Tuesday, April 4, 2017

My Years With Proust - Day 409

We can sometimes find a person again, but we cannot abolish time.  And so on until the unforeseen day, gloomy as a winter night, when one no longer seeks that girl, or any other, when to find her would actually scare one.  For one no longer feels that one has attractions enough to please, or strength enough to love.  Not, of course, that one is in the strict sense of the word impotent.

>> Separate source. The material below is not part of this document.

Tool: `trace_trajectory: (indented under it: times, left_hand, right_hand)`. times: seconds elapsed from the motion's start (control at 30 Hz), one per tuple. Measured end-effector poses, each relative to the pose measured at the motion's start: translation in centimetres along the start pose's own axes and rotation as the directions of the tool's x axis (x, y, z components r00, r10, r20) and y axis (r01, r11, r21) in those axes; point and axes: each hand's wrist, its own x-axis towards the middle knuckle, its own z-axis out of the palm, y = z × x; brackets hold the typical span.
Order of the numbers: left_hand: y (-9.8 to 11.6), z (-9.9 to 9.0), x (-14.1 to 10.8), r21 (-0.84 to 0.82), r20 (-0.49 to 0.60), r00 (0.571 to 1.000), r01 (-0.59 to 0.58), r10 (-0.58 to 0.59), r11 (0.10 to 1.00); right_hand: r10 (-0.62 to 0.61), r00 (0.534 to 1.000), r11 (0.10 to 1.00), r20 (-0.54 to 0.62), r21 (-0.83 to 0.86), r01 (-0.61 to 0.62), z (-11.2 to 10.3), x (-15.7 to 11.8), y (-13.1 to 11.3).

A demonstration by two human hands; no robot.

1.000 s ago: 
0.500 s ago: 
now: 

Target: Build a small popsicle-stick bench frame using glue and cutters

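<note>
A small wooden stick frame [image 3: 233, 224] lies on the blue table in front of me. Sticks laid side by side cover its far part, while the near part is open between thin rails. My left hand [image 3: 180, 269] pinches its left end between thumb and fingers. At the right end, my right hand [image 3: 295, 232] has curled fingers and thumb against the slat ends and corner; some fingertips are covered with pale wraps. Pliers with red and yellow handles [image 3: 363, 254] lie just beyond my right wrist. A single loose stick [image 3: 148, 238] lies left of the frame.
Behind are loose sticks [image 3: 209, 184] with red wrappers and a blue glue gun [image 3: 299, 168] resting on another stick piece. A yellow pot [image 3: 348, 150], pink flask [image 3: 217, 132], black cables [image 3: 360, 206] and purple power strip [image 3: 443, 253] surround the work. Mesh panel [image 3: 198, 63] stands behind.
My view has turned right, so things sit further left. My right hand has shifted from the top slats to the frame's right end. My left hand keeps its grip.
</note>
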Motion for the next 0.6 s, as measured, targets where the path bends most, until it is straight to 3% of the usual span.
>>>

And as for loving, one would love more than ever.  But one feels that is is too big an undertaking for the little strength one hast left.  Eternal rest has already interposed intervals during which one can neither go out nor even speak.  Setting one's foo t on the right step is an achievement, like bringing off a somersault.  To be seen in such a state by a girl one loves, even if one has kept the features and all the golden locks of one's youth!  One can no longer face the strain of keeping up with the young.  Too bad if carnal desire increases instead of languishing!  One procures for it a woman whom one need make no effort to attract, who will share one's couch for one night only and whom one will never see again.
Marcel Proust, Cities of the Plain, p. 913

Proust continues his discussion of the chances of seeing the beautiful woman from the train car again, which slides into a rumination on age (which we began last time).  A few years ago when I was engaged to the lovely young British girl the running joke with my friends was that I was free of the carnal whirlwind.  Well, actually, I was the one who made the statement, which they never for a moment believed, but had no trouble repeating with ironic sincerity.  Still, there will doubtless come a time when I truly am free of the carnal whirlwind, when, as Proust opines, "One can no longer face the strain of keeping up with the young.  Too bad if carnal desire increases instead of languishing!"  Love will still be the same beautiful curse that it has always been - "And as for loving, one would love more than ever."  And that's the tragedy.  You will probably love all the more fiercely because you never know when you will experience your last great love, which, unlike your last house or your last car, is something that you'll desperately miss.